Esclarecimentos sobre o desconto da Greve Geral


12/06/2017
Bancários na Frente, edição 36

No holerite de maio, a Caixa Econômica Federal descontou quatro dias de salário dos empregados que aderiram à Greve Geral de 28 de abril; o Banco do Brasil descontou um dia.

Sindicato dos Bancários de Bauru e Região já esperava algum tipo de retaliação por parte dos bancos, e por isso seguiu rigorosamente a legislação: convocou uma assembleia para deliberar sobre a participação na greve e, em seguida, comunicou a adesão dos bancários via edital que foi publicado em jornal de grande circulação, sem deixar de notificar os bancos sobre a decisão pela greve em nossa base sindical.

Paralelamente a isso, ainda antes da paralisação, ajuizou duas ações, com pedido de liminar, pedindo que a Justiça não deixasse BB e CEF efetuarem qualquer desconto. No entanto, as duas ações tiveram o pedido de liminar negado pelos juízes. Agora, falta os magistrados julgarem o mérito da questão.

Apenas o Sindicato dos Bancários do Rio de Janeiro obteve êxito em sua ação preventiva, mostrando que o julgamento varia dentro da própria Justiça. Outros sindicatos tiveram êxito posterior ao desconto.

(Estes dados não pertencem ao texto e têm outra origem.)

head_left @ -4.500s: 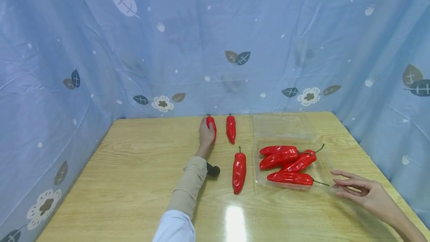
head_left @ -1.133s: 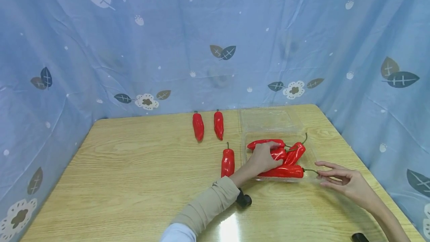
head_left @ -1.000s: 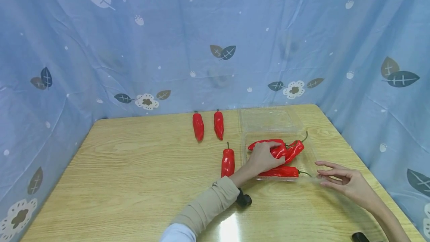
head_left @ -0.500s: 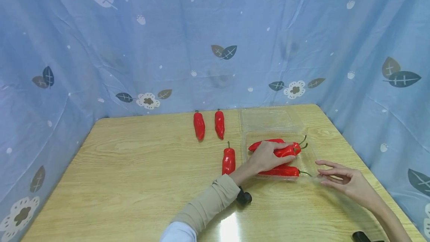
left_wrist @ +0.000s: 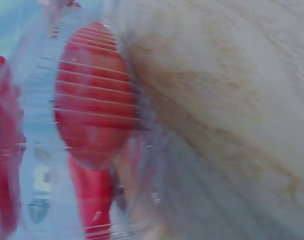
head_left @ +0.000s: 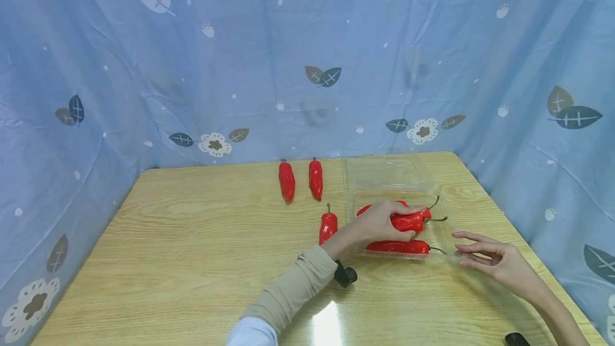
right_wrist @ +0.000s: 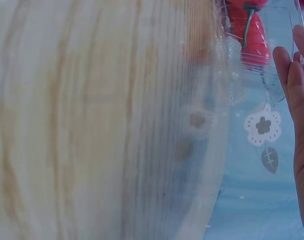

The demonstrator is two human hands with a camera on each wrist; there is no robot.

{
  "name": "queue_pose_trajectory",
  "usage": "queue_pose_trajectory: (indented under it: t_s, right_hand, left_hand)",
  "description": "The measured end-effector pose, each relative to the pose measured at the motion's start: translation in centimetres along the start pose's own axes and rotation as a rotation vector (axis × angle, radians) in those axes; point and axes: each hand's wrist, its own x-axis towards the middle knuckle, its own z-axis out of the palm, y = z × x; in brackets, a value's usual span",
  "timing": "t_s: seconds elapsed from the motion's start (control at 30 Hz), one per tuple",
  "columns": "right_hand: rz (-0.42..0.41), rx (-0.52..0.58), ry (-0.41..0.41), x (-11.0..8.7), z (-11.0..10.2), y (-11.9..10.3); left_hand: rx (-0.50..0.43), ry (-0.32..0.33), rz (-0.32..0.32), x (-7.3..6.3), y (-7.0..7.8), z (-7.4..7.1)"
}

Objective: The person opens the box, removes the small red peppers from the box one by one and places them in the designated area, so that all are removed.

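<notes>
In the head view my left hand (head_left: 381, 221) reaches into a clear plastic box (head_left: 438, 235) and grips a long red pepper (head_left: 408, 223) with thumb and fingers. Its green stem points right. Other red peppers lie around it, partly hidden by the hand; one front pepper (head_left: 401, 248) lies along the near wall. The left wrist view shows a red pepper (left_wrist: 94, 95) through the ribbed plastic wall. At the box's near right corner my right hand (head_left: 502, 263) pinches the rim. In the right wrist view its fingers (right_wrist: 297, 87) bracket the clear edge.
The box's open lid (head_left: 384, 172) lies flat behind it. Left of the box are three loose peppers: two at the back (head_left: 286, 181) (head_left: 315, 180) and a nearer one (head_left: 329, 227), partly covered by my left forearm. A patterned blue curtain (head_left: 269, 68) borders the table.
My left hand has let go of a pepper at the table's back and moved into the box. During the last second it has shifted the gripped pepper rightward. The right hand stays at the box corner.
</notes>
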Motion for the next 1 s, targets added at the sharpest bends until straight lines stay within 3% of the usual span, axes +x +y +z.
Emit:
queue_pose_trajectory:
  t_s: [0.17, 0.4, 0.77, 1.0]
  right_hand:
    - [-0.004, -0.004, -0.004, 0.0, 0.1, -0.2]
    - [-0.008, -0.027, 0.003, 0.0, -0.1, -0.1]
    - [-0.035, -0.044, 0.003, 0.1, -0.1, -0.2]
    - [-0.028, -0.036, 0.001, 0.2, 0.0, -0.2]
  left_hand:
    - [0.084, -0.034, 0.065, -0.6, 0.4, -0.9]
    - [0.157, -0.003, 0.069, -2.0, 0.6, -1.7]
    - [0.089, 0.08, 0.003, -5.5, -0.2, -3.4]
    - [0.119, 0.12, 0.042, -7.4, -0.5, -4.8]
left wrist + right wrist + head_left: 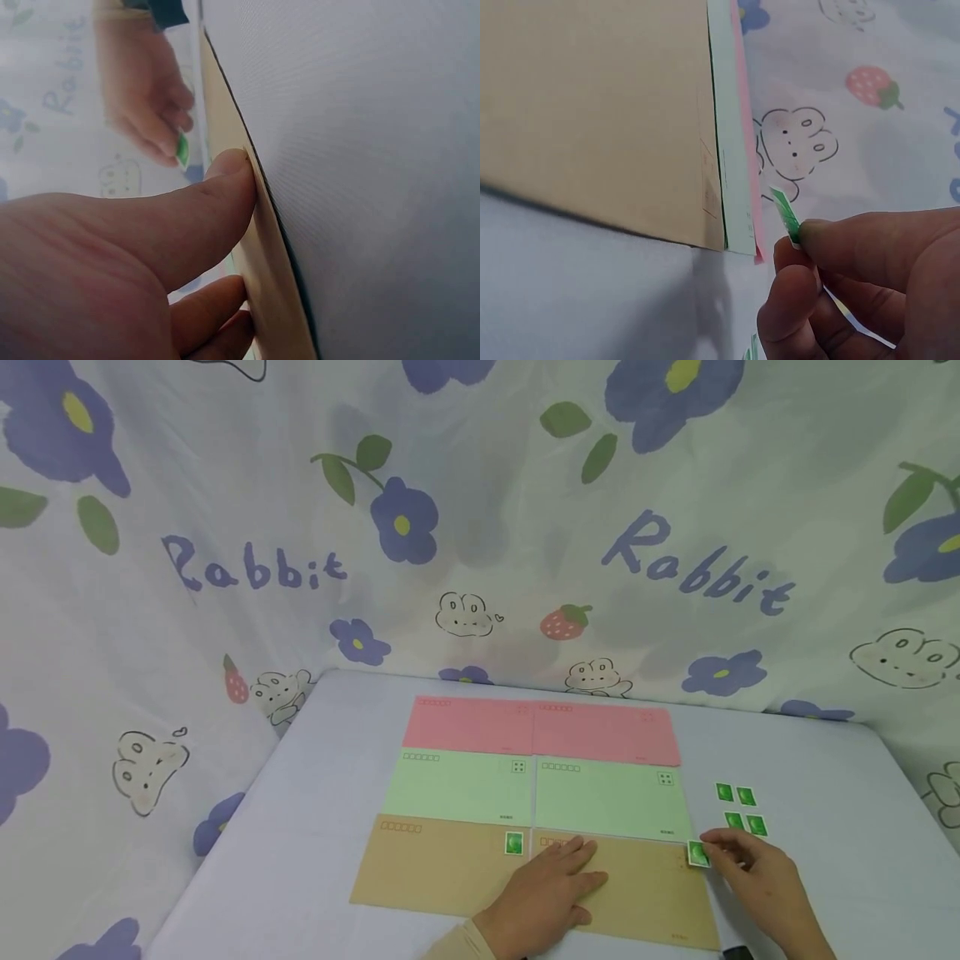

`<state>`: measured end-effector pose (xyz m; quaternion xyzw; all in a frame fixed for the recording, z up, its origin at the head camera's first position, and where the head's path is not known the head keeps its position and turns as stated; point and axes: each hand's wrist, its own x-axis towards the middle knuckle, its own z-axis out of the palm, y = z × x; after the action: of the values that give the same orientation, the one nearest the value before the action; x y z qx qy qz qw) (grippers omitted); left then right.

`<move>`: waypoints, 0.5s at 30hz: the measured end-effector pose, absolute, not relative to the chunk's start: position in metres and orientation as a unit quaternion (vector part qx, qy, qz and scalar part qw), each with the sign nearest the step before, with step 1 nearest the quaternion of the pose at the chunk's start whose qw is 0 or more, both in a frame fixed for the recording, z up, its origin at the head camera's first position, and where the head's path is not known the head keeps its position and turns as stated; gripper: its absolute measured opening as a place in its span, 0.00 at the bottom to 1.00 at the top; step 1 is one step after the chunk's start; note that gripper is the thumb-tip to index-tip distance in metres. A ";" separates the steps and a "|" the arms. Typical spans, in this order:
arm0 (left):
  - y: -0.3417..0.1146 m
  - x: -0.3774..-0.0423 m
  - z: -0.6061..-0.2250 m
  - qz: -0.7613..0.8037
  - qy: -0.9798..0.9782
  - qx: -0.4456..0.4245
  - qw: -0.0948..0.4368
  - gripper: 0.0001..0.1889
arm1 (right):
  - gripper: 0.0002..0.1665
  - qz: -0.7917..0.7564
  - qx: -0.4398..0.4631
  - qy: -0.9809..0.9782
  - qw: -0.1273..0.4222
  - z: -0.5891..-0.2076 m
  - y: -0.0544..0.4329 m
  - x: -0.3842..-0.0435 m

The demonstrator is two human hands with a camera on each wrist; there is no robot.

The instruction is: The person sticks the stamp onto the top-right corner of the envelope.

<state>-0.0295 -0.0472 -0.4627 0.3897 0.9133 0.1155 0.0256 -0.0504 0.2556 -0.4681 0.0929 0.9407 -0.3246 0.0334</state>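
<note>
My left hand [542, 897] lies with spread fingers on the lower right brown envelope [645, 893], reaching over its left part. In the left wrist view its thumb [199, 225] rests on the brown paper. Between thumb and fingertips, my right hand [765, 881] pinches a small green postage stamp [697, 854] by one side. The stamp overlaps the envelope's upper right corner in the head view. In the right wrist view, the pinched stamp [786, 215] stands tilted, apart from the envelope's edge. Another green stamp [513, 843] sits on the left brown envelope [435, 868], at its upper right corner.
Two light green envelopes [457, 789] and two pink ones [472, 727] lie in rows behind the brown pair. Several loose green stamps [746, 797] lie to the right on the white tabletop [292, 810]. A patterned cloth [480, 527] hangs behind the table.
</note>
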 end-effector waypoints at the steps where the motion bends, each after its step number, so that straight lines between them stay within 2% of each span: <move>1: -0.047 -0.030 -0.463 0.116 0.913 0.390 0.026 0.27 | 0.14 -0.325 0.092 0.941 0.035 -0.469 0.256 -0.051; 15: -0.047 -0.029 -0.463 0.116 0.914 0.388 0.022 0.27 | 0.15 -0.336 0.096 0.935 0.063 -0.473 0.253 -0.052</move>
<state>-0.0294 -0.0472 -0.4627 0.3885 0.9139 0.1157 0.0219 -0.0522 0.2534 -0.4725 0.0957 0.9349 -0.3360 0.0629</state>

Sindicato de Bauru reitera: a adesão dos bancários à Greve Geral do dia 28 foi decidida em assembleia, seguindo rigorosamente a legislação vigente. Portanto, foi uma greve legal e legítima, e assim deveria ser tratada pela Justiça do Trabalho.

Enorme adesão

Foi muito forte a adesão dos trabalhadores de todo o Brasil à Greve Geral. Isso gerou um baque no governo, que agora precisa reprimir a ação e tentar calar e dominar os trabalhadores. Os bancários deram um bom exemplo para outras categorias, tendo em vista que participaram ativamente do movimento, demonstrando clara consciência da gravidade das reformas que só satisfazem o empresariado, em detrimento dos direitos dos trabalhadores.

A adesão específica de funcionários do BB e da Caixa em todo o Brasil não se deve somente à indignação com as reformas que estão em andamento no Congresso. O governo federal já anunciou medidas que colocam o futuro dessas empresas em sério risco. O presidente da Caixa, Gilberto Occhi, já informou que haverá privatização da Loteria Instantânea (Lotex) e o fechamento de 120 agências. Há também a ameaça da Caixa perder a gestão dos recursos do FGTS, que seria repassada para bancos privados. O saldo atual é de aproximadamente R$ 400 bilhões e responde pela geração de 40% do lucro líquido da Caixa, na forma de tarifas e serviços, já que o governo remunera a empresa pela sua administração. Sem essa verba, a CEF vai passar por um processo de redução de agências e de postos de trabalho.

No BB, constantes reestruturações levaram os bancários ao estresse extremo, tendo a sobrecarga de trabalho se tornado comum graças à enorme diminuição de seu quadro de funcionários.